Tomorrow, also September 23, after the Debbie Purdy case, the Director of Public Prosecutions is expected to publish new draft guidelines about the circumstances under which it might prosecute those who assist (as Schur and Anna Freud did) someone to commit suicide. Except that these new guidelines will apply only to those who travel to a jurisdiction where assisted suicide is legal. In Britain it is not. Seven decades later the actions of Freud’s doctor and beloved daughter — actions occasioned by compassion and love — will still be illegal.
In July even such limited reform as was suggested by Lord Falconer of Thoroton to the laws forbidding assisted suicide abroad was defeated in the House of Lords. During the debate, an opponent, Lord Walton of Detchant, an 87-year-old former neurologist, repeated a convenient classification. If, in attempting to cure or alleviate pain, a physician were to shorten life, that would be all right, “but the intention must not be to kill”. This was a principle “that had served the medical profession well over many years”.
Perhaps so, but not because of its honesty. Schur would have been better off (under Walton’s law) had Freud said nothing about his wishes and had no conversation taken place with Anna. Then he could have operated in the shadows, free from the suggestion that he had intended to carry out Freud’s request, and deliberately ended his life. A lie would have been safer than the truth.
It isn’t surprising, when you think about it, that many of us increasingly favour Schur over Lord Walton. Past ambiguities about what you could and couldn’t do tended to favour those whose job it was to interpret them — usually the priestly classes of the professions. But over the years we have come increasingly to believe that our judgments about ourselves, albeit as informed by some experts, have a sovereign quality. We have gradually applied this to our clothing, our sexual existences, our capacity to choose and change partners, our fertility, our spiritual beliefs — and now, inevitably, to our deaths. The choice to do as Freud did, to say: “I want to die now, please help me,” is no more or less than the choice that I want for myself. And even that understates it, I realise, because it is the choice that I now demand.

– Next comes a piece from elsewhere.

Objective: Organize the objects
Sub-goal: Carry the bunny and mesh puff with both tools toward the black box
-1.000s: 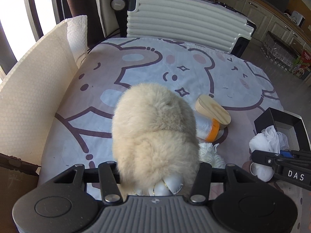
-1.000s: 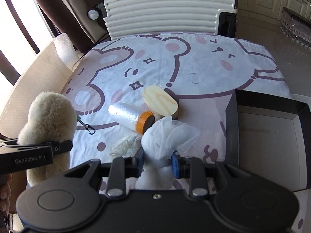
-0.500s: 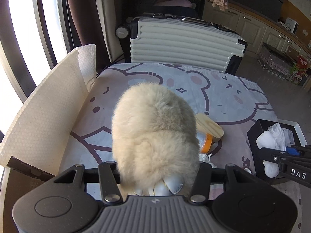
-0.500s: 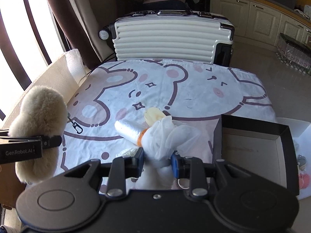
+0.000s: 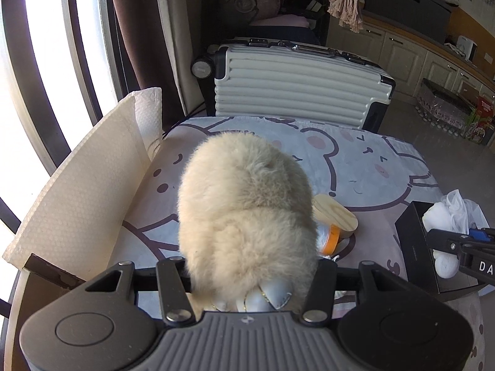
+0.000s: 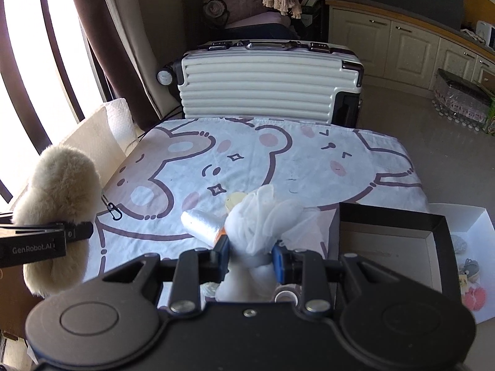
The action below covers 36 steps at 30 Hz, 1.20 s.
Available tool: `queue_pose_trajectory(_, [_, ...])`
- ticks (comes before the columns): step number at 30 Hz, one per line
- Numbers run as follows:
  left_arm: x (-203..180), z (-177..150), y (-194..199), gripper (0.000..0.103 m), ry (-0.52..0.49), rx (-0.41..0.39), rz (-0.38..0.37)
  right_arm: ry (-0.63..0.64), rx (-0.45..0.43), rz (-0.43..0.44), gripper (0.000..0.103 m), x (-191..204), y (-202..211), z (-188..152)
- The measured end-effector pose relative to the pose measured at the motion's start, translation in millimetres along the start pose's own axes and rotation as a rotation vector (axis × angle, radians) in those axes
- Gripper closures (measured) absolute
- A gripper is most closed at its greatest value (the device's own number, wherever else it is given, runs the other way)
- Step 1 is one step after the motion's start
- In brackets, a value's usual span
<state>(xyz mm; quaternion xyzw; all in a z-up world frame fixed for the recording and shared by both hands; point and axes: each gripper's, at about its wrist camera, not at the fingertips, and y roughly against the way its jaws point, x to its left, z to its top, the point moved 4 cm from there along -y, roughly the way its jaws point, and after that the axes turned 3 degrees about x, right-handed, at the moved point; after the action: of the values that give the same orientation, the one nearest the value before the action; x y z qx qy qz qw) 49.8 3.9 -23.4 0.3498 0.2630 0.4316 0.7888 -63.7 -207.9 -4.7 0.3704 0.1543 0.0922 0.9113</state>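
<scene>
My left gripper is shut on a cream fluffy plush and holds it above the near left of the bear-print table; the plush also shows in the right wrist view. My right gripper is shut on a white mesh-wrapped bundle, held above the table's near edge beside the black box; the bundle also shows in the left wrist view. On the cloth lie a clear roll with an orange end and an oval wooden lid.
A white suitcase stands behind the table. White foam sheet leans at the left edge. A white tray with small trinkets sits right of the black box. White string lies near the roll. Cabinets line the far right.
Both grippers have risen and pulled back from the table with their loads; the table and objects look smaller and farther. Grips are unchanged.
</scene>
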Motion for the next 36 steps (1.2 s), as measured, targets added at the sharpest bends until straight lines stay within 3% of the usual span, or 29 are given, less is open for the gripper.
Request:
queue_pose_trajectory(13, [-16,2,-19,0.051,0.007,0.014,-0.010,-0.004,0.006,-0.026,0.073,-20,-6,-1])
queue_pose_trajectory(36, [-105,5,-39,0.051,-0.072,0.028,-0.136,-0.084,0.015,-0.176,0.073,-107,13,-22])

The sheer amount of life available to us in the West might explain some of this trend: 100 years ago most men my age were dead. The Office for National Statistics projects that a boy born in 2006 will live, on average, to be 88.1, and a girl 91.5. Fending off death is no longer the constant struggle it once was — and perhaps exercising autonomy over the circumstances of one’s departure looms larger. Maybe we are just more aware of the possibilities.
So why should we not have the right to determine, within reason, when and how we die? Some religious people will say, in essence, because God says so. But one may observe that sometimes God so invoked seems to have served mankind well (as over opposition to eugenics) and sometimes badly (as over, say, family planning). Church folk will forgive me for addressing some of the more secular objections raised in July’s Lords debate.
First there was the point made by Lord Mackay of Clashfern, that “any proposal to alter the current position involves a judgment that a certain kind of life, or a certain span of life, has become unworthy of support from [the] principle [of the sanctity of life]”. To which I reply: “No, it doesn’t.” What a proposal might do is to permit the liver of a life to decide its value — not Lord Mackay, me or the Archbishop of Canterbury.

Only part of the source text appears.